Les arbres du parc avaient revêtu leur parure d’automne,
malgré les températures dignes d’un mois de septembre. Les allées étaient
bondées de Joggers, Roller skateurs, cyclistes et couples divers venus profiter
de cette étendue de verdure au milieu de la ville.
Il longea le bord du lac, les yeux fixés sur une mouette qui
se chamaillait avec une corneille, se demandant ce qu’on pouvait ressentir en
volant.
Après quelques minutes de marche paisible, il s’assit sur le
banc, à côté d’elle, comme chaque jour à cette heure-ci.
_Bonjour. De quoi veux-tu parler aujourd’hui ?
Chacune de leurs conversations commençait par cette phrase.
_Bonjour. J’ai réfléchi ce matin, et je crois que j’ai fini
par l’accepter.
_Accepter quoi ?
_ Le fait que personne ne me connaitra jamais vraiment.
Personne ne saura jamais qui je suis.
_Tu connais des gens pourtant, tu as bien des amis ?

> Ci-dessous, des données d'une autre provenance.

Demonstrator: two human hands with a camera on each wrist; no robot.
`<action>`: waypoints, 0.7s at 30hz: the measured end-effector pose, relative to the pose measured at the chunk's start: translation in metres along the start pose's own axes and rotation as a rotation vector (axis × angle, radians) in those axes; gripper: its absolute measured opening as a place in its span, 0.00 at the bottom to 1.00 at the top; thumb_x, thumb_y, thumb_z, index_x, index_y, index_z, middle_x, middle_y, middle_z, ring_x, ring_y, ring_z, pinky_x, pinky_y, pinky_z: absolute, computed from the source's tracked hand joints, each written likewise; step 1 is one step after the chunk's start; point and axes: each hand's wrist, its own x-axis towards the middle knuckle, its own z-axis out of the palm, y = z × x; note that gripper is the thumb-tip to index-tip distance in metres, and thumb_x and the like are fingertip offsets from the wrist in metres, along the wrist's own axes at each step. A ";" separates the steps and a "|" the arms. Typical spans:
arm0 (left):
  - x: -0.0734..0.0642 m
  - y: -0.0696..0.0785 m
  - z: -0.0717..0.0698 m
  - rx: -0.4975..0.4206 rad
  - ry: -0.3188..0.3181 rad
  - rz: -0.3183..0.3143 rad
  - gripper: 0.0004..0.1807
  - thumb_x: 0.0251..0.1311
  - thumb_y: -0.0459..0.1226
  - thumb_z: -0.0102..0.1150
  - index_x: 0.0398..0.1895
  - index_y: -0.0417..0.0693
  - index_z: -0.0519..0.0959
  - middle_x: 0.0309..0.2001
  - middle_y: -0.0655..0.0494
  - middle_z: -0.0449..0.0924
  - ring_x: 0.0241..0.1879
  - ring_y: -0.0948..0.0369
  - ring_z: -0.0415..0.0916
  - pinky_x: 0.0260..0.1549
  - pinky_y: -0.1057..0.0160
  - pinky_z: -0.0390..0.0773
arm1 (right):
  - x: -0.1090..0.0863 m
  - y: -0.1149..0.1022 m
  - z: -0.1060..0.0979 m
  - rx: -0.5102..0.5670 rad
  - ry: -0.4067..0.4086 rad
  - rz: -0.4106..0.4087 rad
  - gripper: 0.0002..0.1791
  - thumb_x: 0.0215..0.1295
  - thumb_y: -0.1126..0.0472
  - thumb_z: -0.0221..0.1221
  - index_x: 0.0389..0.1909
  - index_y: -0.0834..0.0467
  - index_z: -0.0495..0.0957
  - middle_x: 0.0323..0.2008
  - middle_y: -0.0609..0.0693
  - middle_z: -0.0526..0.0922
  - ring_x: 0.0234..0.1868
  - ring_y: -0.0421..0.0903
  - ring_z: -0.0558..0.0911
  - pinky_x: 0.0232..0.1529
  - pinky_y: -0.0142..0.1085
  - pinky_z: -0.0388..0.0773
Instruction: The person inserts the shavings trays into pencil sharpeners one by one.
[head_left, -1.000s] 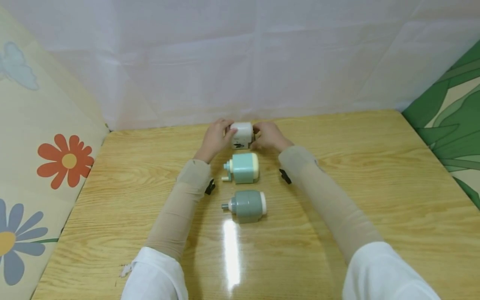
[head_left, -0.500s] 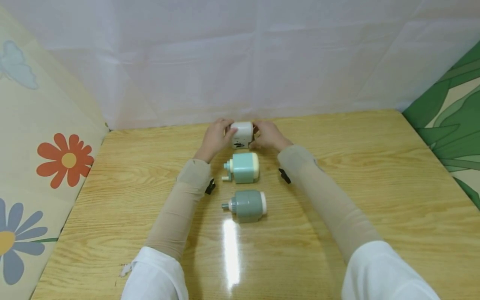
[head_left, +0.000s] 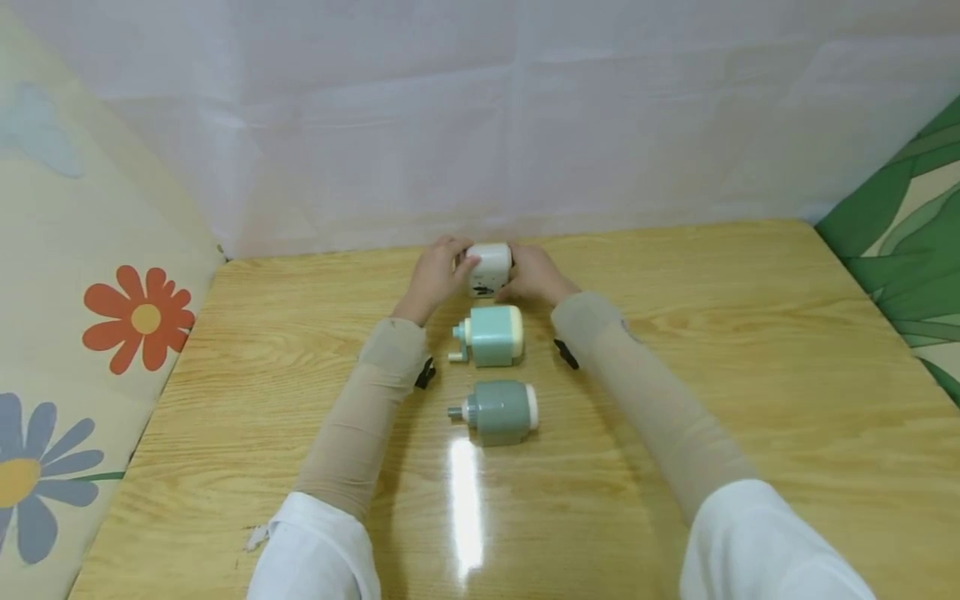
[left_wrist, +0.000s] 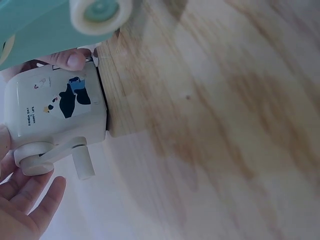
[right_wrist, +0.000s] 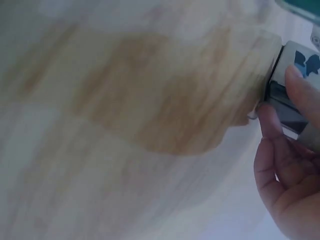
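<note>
At the back of the table a white crank pencil sharpener [head_left: 489, 271] with a dark printed figure stands between my hands. My left hand [head_left: 437, 275] holds its left end, thumb on the body; in the left wrist view the crank [left_wrist: 82, 160] is beside its spread fingers. My right hand [head_left: 532, 273] grips the right end; in the right wrist view thumb and fingers are around a dark drawer-like part [right_wrist: 286, 102]. Closer to me, a mint pencil sharpener [head_left: 492, 336] and a grey-green one [head_left: 501, 412] lie in line, cranks to the left.
The wooden table [head_left: 712, 358] meets a white cloth backdrop [head_left: 480, 125] just behind the white sharpener. Flower-painted panel [head_left: 45, 250] borders the left side, and a green leaf panel [head_left: 915, 242] the right. Both forearms flank the two nearer sharpeners.
My right hand has moved slightly left against the white sharpener, and the gap at its right end has narrowed. My left hand keeps its hold. The nearer sharpeners stay in place.
</note>
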 end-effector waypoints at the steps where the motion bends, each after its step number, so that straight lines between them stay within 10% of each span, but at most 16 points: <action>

_ Oui. Mais ils ne connaissent qu’une image de moi, un
mélange d’expériences et d’impressions… C’est faux. Ce n’est pas moi…
_Et que veux-tu de plus ?
_ Qu’ils me laissent ma liberté d’être., ma liberté de
changer…Dès que je rencontre quelqu’un, avant même de lui parler, je dois déjà
surmonter une barrière de pré-jugés. C’est comme s’ils essayaient de peindre un
tableau qui me représente dans leur tête. Ils sélectionnent un canevas type,
par exemple, homme blanc qui porte un jean et des baskets et tentent de faire
entrer tout ce qui se passe ensuite dans cette image de base.

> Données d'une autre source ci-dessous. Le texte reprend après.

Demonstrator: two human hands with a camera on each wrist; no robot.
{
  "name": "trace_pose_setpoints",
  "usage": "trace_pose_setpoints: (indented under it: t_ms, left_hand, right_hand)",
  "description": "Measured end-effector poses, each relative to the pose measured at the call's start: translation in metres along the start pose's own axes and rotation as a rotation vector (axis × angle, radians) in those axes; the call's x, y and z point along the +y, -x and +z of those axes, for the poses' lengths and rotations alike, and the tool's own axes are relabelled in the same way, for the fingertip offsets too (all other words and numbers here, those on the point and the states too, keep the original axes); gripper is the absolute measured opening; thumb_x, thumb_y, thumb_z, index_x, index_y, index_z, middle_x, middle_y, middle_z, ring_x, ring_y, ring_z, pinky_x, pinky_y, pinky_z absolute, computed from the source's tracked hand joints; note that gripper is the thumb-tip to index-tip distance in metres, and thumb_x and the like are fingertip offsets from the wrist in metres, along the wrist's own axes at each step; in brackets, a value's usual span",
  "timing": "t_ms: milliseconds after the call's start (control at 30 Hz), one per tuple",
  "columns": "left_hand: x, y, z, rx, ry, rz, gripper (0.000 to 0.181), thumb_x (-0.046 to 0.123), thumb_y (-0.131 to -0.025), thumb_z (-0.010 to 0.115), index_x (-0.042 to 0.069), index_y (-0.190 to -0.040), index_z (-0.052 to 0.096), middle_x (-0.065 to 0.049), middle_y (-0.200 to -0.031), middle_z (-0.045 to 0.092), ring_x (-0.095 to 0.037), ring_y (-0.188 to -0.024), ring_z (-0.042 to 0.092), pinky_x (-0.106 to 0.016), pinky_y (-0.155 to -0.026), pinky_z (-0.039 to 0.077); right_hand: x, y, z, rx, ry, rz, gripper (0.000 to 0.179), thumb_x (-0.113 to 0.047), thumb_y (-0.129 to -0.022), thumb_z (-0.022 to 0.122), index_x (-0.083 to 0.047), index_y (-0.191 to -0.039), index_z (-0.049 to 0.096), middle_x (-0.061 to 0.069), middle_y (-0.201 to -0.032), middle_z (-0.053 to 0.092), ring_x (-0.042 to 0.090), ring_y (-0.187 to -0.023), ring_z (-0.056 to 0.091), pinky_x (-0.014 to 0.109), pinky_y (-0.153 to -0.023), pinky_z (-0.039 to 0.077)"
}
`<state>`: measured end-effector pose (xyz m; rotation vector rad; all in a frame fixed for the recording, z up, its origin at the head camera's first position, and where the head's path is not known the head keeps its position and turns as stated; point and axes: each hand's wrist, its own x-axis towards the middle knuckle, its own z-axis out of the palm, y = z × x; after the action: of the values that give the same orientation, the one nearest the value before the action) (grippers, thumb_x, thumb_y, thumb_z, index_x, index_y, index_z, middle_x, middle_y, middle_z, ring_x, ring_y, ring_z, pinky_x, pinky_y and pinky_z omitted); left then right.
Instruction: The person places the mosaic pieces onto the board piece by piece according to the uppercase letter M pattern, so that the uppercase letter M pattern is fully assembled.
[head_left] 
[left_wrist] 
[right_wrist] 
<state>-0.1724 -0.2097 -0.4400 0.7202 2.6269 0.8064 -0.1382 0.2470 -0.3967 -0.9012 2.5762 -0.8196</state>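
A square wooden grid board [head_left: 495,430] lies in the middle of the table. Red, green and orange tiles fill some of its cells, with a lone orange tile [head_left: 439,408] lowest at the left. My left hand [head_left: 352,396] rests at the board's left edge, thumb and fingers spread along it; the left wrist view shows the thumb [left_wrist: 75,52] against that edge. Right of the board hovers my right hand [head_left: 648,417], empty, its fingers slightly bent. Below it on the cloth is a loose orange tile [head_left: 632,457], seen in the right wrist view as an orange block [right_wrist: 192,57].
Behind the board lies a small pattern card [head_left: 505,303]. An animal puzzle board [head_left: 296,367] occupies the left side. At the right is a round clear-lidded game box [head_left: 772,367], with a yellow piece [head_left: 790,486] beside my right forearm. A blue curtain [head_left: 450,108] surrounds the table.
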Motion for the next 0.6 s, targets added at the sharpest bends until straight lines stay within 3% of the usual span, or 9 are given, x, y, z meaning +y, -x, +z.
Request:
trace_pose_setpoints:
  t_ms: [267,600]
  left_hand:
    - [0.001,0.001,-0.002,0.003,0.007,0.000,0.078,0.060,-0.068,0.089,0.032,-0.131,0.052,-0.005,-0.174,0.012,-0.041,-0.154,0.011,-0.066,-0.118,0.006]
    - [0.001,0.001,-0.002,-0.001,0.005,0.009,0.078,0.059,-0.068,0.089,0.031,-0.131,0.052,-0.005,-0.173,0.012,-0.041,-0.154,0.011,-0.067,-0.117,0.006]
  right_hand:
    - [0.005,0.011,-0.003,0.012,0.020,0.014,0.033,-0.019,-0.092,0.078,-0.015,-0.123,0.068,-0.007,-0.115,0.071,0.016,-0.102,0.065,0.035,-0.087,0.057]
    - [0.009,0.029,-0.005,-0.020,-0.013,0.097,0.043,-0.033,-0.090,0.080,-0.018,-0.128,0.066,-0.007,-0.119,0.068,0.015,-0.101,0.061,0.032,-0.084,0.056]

Les femmes dessineront les hommes en se basant sur leur
expérience, si elle a été positive, j’aurais une image positive, sinon je
devrais me battre mon montrer qui je suis, et chacune de mes actions pourront
être interprétées de manière négative…
Si je trébuche en approchant, je serais quelqu’un de
maladroit. Jusqu’à ce que je prouve le contraire.
_ Et ça t’embête ?
_ Oui, enfin ça m’embêtait…J’avais l’impression de lutter
sans arrêt contre ces images…Les gens s’attendent à ce qu’on se comporte en
accord avec leurs concepts…L’image de l’homme
civilisé…L’image du petit ami…L’image de moi tel qu’ils m’imaginent…Tellement d’attentes,
de contraintes…De déceptions et de rancune lorsqu’elles se retrouvent sans
réponse. Devoir se justifier sans arrêt pour rassurer l’autre, pour lui prouver
que son image n’était pas si fausse finalement…L’aider à en construire une
autre…
_Ça m’a l’air….fatigant…
_Oui, le pire est que beaucoup de gens préfèrent essayer de
te faire entrer dans l’image plutôt que d’ajuster l’impression par rapport à la
réalité…Tellement de jugement…
_ Et tu as réussi à te libérer de ça ?
_ Pas encore, non. Mais j’ai arrêté de chercher quelqu’un
qui me comprenne. Je ne réponds plus aux attentes, je les laisse voir ce qu’ils
veulent en moi sans essayer de corriger leurs impressions fausses…Impression…c’est
exactement ça…comme une photo prise à un instant T, rangée dans un dossier…Je
suis plus qu’un simple tas de photos… Je ne lutte plus pour faire bonne
impression…
_ Je sais…
Un courant d’air imperceptible décroche une feuille de
platane jaunie qui entame une lente descente vers le sol. Le clapotis des
vagues sur le bord du quai retentit doucement, en un rythme irrégulier ponctué
par le cri des mouettes. Une petite fille pédale de toutes ses forces sur son
vélo à roulettes pour suivre son père qui semble l’avoir oubliée pour quelques
instants.
_ Je ne te juge pas moi, tu sais ? Reprend-elle.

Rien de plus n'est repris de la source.